__WORK TASK__
Print the full listing exactly.

__COLLECTED DATA__
━━━━━━

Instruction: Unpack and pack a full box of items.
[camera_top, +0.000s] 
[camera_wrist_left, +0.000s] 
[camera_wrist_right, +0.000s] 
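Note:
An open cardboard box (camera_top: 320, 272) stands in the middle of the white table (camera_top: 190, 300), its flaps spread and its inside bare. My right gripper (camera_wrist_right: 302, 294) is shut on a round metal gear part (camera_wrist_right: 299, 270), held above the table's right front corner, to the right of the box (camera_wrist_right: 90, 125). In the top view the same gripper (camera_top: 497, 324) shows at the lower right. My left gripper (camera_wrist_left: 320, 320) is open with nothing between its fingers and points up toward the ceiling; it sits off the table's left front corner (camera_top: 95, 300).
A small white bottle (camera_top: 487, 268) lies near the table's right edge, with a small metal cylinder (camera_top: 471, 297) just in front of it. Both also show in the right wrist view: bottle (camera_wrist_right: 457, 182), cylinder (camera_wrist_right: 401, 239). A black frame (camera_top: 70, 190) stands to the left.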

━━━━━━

__YOUR SOLUTION__
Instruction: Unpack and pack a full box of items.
[camera_top, +0.000s] 
[camera_wrist_left, +0.000s] 
[camera_wrist_right, +0.000s] 
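Note:
An open cardboard box (camera_top: 320, 272) stands in the middle of the white table (camera_top: 190, 300), its flaps spread and its inside bare. My right gripper (camera_wrist_right: 302, 294) is shut on a round metal gear part (camera_wrist_right: 299, 270), held above the table's right front corner, to the right of the box (camera_wrist_right: 90, 125). In the top view the same gripper (camera_top: 497, 324) shows at the lower right. My left gripper (camera_wrist_left: 320, 320) is open with nothing between its fingers and points up toward the ceiling; it sits off the table's left front corner (camera_top: 95, 300).
A small white bottle (camera_top: 487, 268) lies near the table's right edge, with a small metal cylinder (camera_top: 471, 297) just in front of it. Both also show in the right wrist view: bottle (camera_wrist_right: 457, 182), cylinder (camera_wrist_right: 401, 239). A black frame (camera_top: 70, 190) stands to the left.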

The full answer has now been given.